É necessário abrir uma nova frente na
batalha das ideias, tornar público o papel desenvolvido pelos
trabalhadores e as lutas que marcaram a história brasileira, seja no
campo ou na cidade. Falar de nossos heróis, aprofundar as formulações
dos intelectuais do campo marxista que estiveram ao lado da revolução
brasileira. Trata-se, mais do que nunca, de lutar por uma
contra-hegemonia que fomente nas consciências dos trabalhadores, e da
juventude, o sentido de sua missão histórica, a construção do caminho na
perspectiva do socialismo como horizonte para a eman cipação humana.

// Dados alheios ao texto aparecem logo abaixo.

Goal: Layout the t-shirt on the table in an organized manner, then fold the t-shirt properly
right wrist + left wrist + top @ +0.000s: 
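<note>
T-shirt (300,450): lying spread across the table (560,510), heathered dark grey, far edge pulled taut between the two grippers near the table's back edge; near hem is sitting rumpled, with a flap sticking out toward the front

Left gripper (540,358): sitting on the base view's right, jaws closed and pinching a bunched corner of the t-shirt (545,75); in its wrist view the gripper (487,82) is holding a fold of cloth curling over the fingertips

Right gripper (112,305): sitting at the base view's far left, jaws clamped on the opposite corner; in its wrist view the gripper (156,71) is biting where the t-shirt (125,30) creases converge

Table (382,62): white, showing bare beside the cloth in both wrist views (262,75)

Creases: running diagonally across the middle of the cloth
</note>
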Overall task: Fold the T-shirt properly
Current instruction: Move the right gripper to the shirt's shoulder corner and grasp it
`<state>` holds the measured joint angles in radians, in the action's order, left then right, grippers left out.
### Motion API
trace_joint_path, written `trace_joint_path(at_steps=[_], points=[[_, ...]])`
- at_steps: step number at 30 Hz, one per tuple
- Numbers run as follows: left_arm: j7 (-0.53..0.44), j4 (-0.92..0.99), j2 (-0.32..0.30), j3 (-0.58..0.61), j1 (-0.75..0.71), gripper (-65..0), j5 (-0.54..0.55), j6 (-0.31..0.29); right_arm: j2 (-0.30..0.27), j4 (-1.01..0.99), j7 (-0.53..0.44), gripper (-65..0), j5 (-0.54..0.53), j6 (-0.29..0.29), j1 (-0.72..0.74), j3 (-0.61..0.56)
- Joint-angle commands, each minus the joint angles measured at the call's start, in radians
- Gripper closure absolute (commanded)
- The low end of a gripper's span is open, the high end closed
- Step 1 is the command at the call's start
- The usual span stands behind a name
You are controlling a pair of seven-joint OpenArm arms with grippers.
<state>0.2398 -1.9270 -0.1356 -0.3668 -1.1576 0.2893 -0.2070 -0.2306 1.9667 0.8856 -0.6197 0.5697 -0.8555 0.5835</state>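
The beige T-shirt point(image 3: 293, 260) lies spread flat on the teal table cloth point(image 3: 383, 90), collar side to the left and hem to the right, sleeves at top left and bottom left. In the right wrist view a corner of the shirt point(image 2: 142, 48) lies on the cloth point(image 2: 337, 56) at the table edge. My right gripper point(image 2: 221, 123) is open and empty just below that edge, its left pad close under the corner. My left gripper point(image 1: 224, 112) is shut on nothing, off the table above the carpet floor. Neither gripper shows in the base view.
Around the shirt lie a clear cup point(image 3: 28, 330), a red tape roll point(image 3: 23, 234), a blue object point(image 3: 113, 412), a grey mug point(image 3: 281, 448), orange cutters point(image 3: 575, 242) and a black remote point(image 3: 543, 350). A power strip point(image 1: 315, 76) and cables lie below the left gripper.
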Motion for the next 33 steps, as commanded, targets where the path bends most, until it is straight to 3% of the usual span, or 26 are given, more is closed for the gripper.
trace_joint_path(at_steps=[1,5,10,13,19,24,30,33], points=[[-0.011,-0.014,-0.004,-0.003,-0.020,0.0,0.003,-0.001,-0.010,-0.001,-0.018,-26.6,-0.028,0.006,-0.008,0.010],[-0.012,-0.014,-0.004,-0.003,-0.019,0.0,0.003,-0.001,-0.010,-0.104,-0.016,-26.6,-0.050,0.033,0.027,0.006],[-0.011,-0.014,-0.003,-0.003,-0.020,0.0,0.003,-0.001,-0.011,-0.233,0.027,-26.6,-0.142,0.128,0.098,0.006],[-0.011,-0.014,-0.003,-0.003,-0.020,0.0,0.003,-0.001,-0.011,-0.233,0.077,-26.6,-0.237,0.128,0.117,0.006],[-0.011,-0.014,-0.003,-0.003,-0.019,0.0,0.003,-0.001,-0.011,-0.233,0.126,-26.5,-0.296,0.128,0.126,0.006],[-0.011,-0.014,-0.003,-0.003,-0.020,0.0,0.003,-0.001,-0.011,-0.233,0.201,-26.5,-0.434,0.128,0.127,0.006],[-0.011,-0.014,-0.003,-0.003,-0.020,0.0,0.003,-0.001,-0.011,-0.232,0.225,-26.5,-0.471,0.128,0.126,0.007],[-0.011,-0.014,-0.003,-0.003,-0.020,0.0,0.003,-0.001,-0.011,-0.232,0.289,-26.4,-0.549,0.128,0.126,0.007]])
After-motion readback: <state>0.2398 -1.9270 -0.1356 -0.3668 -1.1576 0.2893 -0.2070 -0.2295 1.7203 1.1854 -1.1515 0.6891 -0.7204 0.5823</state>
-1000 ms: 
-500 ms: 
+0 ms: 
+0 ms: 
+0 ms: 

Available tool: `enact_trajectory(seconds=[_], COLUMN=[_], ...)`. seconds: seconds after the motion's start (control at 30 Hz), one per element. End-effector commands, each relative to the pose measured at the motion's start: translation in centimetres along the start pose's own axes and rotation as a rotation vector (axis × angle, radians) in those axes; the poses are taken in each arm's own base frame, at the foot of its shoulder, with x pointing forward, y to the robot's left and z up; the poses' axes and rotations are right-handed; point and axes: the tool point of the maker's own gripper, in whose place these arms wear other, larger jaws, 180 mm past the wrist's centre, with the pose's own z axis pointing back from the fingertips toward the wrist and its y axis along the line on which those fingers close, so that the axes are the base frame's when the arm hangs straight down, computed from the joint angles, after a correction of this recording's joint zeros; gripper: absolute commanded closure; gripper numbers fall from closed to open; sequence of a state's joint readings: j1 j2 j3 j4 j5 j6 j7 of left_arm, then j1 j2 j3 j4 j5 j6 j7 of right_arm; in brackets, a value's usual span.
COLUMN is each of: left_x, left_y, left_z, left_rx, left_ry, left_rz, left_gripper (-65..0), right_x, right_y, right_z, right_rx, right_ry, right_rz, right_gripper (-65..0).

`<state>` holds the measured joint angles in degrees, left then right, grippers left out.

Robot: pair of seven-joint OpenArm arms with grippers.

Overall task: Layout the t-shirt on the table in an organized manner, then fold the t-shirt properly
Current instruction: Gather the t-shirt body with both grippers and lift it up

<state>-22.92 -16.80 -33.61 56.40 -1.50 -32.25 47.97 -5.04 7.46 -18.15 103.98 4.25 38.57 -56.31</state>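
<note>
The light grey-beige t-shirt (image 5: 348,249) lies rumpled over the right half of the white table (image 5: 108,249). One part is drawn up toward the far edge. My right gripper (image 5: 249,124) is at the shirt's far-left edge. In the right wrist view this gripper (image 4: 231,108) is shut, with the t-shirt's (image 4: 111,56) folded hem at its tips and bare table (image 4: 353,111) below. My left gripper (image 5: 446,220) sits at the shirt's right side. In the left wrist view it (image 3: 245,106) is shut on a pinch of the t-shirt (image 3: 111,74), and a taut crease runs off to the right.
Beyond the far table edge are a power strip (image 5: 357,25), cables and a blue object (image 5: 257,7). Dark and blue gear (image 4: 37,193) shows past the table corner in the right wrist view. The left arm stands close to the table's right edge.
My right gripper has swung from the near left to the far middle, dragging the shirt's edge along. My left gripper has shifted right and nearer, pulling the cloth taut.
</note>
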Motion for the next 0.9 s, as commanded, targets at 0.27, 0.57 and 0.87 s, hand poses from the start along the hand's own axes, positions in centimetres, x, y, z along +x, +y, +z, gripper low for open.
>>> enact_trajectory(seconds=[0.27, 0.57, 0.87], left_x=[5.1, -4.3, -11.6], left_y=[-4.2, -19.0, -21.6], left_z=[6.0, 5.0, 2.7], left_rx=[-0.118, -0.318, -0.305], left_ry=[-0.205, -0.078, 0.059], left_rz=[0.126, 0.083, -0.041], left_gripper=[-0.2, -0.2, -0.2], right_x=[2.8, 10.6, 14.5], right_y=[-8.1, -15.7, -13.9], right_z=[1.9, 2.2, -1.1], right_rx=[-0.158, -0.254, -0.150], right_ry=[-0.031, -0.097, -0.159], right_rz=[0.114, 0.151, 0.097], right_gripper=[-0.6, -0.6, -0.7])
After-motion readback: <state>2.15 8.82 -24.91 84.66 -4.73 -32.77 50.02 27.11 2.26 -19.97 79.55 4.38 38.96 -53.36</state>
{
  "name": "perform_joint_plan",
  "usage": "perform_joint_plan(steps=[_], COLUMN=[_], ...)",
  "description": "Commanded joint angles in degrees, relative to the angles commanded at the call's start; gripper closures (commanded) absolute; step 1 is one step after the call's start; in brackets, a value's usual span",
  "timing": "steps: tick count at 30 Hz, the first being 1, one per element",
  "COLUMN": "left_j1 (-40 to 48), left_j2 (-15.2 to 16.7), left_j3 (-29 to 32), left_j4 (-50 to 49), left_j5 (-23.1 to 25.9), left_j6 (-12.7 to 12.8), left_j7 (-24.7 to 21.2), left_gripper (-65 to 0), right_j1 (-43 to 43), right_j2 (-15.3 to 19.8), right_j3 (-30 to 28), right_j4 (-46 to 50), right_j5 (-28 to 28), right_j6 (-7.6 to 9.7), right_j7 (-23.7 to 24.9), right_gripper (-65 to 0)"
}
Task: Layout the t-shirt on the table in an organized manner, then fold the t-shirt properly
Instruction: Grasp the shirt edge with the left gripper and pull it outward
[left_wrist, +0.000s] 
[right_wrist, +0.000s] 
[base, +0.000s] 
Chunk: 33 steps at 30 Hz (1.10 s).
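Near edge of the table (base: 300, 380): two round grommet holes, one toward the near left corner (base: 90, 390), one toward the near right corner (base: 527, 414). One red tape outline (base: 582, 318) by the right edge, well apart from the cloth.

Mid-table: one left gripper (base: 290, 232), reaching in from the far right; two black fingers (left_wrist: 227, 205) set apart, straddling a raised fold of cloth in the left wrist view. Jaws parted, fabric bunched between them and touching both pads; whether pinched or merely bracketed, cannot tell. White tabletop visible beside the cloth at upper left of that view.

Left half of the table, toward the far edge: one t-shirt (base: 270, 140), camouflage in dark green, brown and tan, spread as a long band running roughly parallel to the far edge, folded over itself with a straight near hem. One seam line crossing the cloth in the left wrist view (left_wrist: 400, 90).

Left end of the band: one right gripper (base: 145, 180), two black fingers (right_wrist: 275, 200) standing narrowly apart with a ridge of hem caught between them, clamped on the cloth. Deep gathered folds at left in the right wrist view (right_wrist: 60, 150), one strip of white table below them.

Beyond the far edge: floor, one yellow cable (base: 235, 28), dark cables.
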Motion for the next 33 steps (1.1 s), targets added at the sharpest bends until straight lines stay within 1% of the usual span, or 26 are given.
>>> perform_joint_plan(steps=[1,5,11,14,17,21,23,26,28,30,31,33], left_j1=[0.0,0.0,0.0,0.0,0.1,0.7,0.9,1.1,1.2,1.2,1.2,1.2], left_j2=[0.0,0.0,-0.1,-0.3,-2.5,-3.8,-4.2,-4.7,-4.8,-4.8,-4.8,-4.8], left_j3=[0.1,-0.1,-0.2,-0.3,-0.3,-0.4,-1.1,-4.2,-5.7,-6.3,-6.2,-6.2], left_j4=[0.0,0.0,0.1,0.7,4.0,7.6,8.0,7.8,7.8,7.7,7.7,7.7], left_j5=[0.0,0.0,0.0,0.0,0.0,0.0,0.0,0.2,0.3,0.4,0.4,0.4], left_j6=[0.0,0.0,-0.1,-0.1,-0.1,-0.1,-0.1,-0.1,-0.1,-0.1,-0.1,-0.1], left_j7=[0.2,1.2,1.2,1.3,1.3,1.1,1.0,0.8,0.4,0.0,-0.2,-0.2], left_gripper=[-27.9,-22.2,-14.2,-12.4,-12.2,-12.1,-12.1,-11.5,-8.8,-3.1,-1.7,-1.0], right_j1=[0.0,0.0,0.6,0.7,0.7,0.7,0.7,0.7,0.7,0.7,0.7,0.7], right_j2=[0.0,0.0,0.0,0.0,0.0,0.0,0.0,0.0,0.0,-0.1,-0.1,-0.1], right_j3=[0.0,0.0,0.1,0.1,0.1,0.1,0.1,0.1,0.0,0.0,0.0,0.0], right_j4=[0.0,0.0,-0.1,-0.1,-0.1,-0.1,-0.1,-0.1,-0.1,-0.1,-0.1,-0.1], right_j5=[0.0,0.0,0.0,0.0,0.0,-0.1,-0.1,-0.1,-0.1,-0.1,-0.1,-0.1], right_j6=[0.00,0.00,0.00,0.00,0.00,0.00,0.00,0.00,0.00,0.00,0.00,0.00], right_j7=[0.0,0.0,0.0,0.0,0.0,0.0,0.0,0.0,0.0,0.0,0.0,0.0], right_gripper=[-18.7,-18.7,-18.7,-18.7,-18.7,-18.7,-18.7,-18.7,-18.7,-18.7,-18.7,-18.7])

É com base nessas ideias que ora
apresento um importante intelectual orgânico, que sempre esteve ao lado
dos trabalhadores, como ligação de classe: Rui Facó. Construiu
formulações para entender o Brasil no século XX, utilizando-se do
referencial marxista para explicar a ação dos trabalhadores, as lutas
sociais e a sociedade brasileira. Assim, ele abriu trilhas para
desvendar a realidade social.
A obra de Rui Facó foi elaborada a
partir do arcabouço e da tradição marxista, centrada nos estudos sobre a
formação social brasileira, a partir das categorias povo, nação e lutas
sociais. O seu cabedal interpretativo está centrado no rigor
historiográfico e no aprofundamento da análise política. Para além das
falsas premissas, que hoje são apresentadas pela lógica pós-moderna,
encontramos nele uma interpretação da realidade pautada nos processos de
lutas, cuja orientação era a procura por uma nova sociabilidade na
história. Assim, resgatar para o debate o pensamento de Rui Facó é
trazer para os estudos contemporâneos, do ponto de vista teórico e
político, uma vertente analítica que é uma síntese explicativa do Brasil
no século XX.
Das origens à interpretação do Brasil
Rui Facó nasceu em Beberibe, no Ceará,
em 4 de outubro de 1913 e a sua inserção na realidade nordestina
permitiu que ele desenvolvesse, a partir desse lócus, um compromisso de
pesquisa sobre o Brasil, e o processo de autoconstituição do povo. Essa
preocupação tornou-se um programa de pesquisa, orientado pela análise da
luta do povo contra a opressão; do conjunto das lutas sociais; das
manifestações dos índios; dos escravos; do que ocorreu em Canudos; das
manifestações e atos dos cangaceiros; dos movimentos dos beatos; dos
movimentos republicanos; das lutas pela libertação do imperialismo; e da
guerra engendrada pelo latifúndio. Tudo isso, a partir d o princípio
dialético da relação entre dominação e resistência, que formou o todo
articulado que compreendemos como nação.
Rui Facó analisa as particularidades da
realidade, histórica, do Brasil, orientado por duas questões: primeiro,
na estrutura das forças produtivas e, no segundo momento, na questão do
monopólio da terra. A partir daí, ele identifica como questões centrais
que precisavam ser afrontadas: o latifúndio, a ação do colonialismo e a
dominação cultural, que tinham um peso sobre a realidade nacional, em
particular, pelo papel que as classes dominantes davam aos segregados
desse processo societário.
Como historiador do desenvolvimento do
país, do desenvolvimento desigual do Nordeste, Rui Facó estudou o papel
dos movimentos sociais, levando-se em consideração a questão nacional, a
questão sindical, estudantil, camponesa, o papel da igreja, da
imprensa, e o comportamento da chamada “burguesia nacional”.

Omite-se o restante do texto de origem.